Même si le Québec est devenu une société très laïque, l'abdication du pape Benoît XVI y provoque des remous. Pas parce que son départ laissera un vide chez les fidèles, mais plutôt parce que son remplaçant sera peut-être québécois.

Mis à jour le 1er mars 2013
Alain Dubuc
Alain Dubuc LA PRESSE

Marc Ouellet, qui fut l'archevêque de Québec, pour devenir un proche conseiller du souverain pontife démissionnaire, est l'un des grands favoris dans la course à la succession, si l'on en croit les observateurs du Vatican ou même les bookmakers.

Au-delà des réflexes de fierté chauvine, ou des avantages touristiques de son éventuelle victoire pour son Abitibi natale, le fait qu'un évêque québécois puisse être un candidat sérieux à la papauté comporte des éléments positifs. Cela nous ouvre une fenêtre sur le fonctionnement de l'Église catholique, ses problèmes et ses défis.

Rien de plus abstrait que les débats théologiques, rien de plus compliqué que les affrontements doctrinaux au Saint-Siège. Mais le fait qu'un des protagonistes de ces luttes de pouvoir soit un Québécois francophone, que nous avons côtoyé, vu et entendu, nous donne un accès plus direct à l'un des gardiens de la doctrine de l'Église.

Et comme Mgr Ouellet a participé à nos débats publics, il a appliqué sa grille d'analyse à des contextes avec lesquels nous sommes familiers. Ce qu'il a pu dire sur le Québec nous éclairera sur la doctrine qui semble actuellement dominer l'Église catholique.

Le cardinal Ouellet n'est pas un vieillard affaibli. C'est un homme vif, énergique, qui n'a pas la langue dans sa poche, parfois même agressif dans ses interventions. Il a comparé les cours d'éthique et de culture religieuse, qu'il dénonçait, à «des cours d'État imposés tous azimuts comme dans les pays totalitaires» et lancé des phrases à l'emporte-pièce du genre: «Il est grand temps qu'on freine l'intégrisme laïciste, imposé à même les fonds publics».
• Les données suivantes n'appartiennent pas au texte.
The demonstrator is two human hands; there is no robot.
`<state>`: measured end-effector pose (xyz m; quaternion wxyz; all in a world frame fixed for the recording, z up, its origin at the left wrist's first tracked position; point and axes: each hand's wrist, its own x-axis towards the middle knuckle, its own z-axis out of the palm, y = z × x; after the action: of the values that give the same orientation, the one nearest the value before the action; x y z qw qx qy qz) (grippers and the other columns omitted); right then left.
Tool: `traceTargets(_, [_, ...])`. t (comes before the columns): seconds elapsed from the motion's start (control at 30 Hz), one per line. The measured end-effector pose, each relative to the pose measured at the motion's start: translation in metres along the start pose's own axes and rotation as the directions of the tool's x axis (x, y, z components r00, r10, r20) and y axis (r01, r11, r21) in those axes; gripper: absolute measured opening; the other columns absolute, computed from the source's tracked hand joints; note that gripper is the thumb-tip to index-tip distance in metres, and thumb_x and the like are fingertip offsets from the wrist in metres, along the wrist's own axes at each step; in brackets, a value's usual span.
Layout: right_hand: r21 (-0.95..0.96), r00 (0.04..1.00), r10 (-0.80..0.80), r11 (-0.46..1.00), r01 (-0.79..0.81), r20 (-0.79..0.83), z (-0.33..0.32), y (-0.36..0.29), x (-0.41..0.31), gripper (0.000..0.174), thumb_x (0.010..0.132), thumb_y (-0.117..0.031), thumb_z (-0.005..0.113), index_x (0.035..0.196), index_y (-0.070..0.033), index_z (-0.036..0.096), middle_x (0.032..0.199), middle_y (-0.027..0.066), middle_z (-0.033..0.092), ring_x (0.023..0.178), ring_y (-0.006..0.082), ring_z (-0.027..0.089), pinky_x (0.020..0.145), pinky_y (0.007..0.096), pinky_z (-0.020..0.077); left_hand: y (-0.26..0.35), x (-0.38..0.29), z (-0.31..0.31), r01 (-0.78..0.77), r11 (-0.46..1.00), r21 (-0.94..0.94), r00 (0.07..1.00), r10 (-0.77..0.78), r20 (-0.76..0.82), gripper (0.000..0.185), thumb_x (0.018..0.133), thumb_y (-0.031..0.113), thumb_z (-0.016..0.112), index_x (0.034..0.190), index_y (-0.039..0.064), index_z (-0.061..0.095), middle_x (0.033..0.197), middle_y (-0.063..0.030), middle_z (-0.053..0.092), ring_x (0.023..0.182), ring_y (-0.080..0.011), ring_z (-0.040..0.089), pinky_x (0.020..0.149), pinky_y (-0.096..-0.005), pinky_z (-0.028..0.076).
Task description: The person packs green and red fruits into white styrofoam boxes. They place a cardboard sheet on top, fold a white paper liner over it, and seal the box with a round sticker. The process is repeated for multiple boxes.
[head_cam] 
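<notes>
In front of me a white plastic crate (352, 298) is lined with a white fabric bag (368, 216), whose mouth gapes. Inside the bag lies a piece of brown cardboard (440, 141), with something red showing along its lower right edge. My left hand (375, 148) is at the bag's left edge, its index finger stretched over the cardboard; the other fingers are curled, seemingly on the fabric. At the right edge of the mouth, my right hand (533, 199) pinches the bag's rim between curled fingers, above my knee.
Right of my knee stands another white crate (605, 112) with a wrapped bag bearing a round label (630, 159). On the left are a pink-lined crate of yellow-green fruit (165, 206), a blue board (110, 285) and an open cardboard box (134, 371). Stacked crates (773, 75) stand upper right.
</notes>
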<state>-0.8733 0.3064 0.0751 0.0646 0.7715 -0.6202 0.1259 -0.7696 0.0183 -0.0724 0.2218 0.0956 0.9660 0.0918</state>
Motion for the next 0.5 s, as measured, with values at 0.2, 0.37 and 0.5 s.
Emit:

Voilà pour la forme. Sur le fond, Mgr Ouellet est un homme que l'on peut qualifier de réactionnaire, dans le sens précis du terme: «mouvement d'idées, action qui s'oppose au progrès social et qui vise à rétablir des institutions antérieures». Dans son cas, un combat contre les effets de la Révolution tranquille et pour un retour aux fondements de la société québécoise, la langue et la religion.

C'est dans un mémoire à la commission Taylor-Bouchard qu'il a été le plus clair à ce sujet, et je vais le citer abondamment pour ne pas trahir sa pensée. «Qu'on veuille ou non le reconnaître, il faudra un jour se dire toute la vérité à propos de la Révolution tranquille et avoir le courage de reconnaître que si des gains ont été réalisés au plan social et économique, un véritable fiasco en résulta sur le plan religieux et aussi sur le plan humain.

«Le vrai problème québécois est le vide spirituel créé par une rupture religieuse et culturelle, une perte substantielle de mémoire, entraînant une crise de la famille et de l'éducation, qui laisse les citoyens et citoyennes désorientés, démotivés, sujets à l'instabilité et rivés à des valeurs passagères et superficielles.

«D'où le désarroi de la jeunesse, la chute vertigineuse des mariages, le taux infime de natalité et le nombre effarant d'avortements et de suicides pour ne nommer que quelques-unes de ces conséquences qui s'ajoutent aux conditions précaires des aînés et de la santé publique.

«Il est grand temps de se demander: Québec, qu'as-tu fait de ton baptême?», concluait-il, affirmant que « Le Québec est mûr pour une nouvelle évangélisation en profondeur.» Voudrait-il appliquer le même diagnostic et la même solution à l'ensemble des sociétés avancées? Ça n'a pas fonctionné à Québec.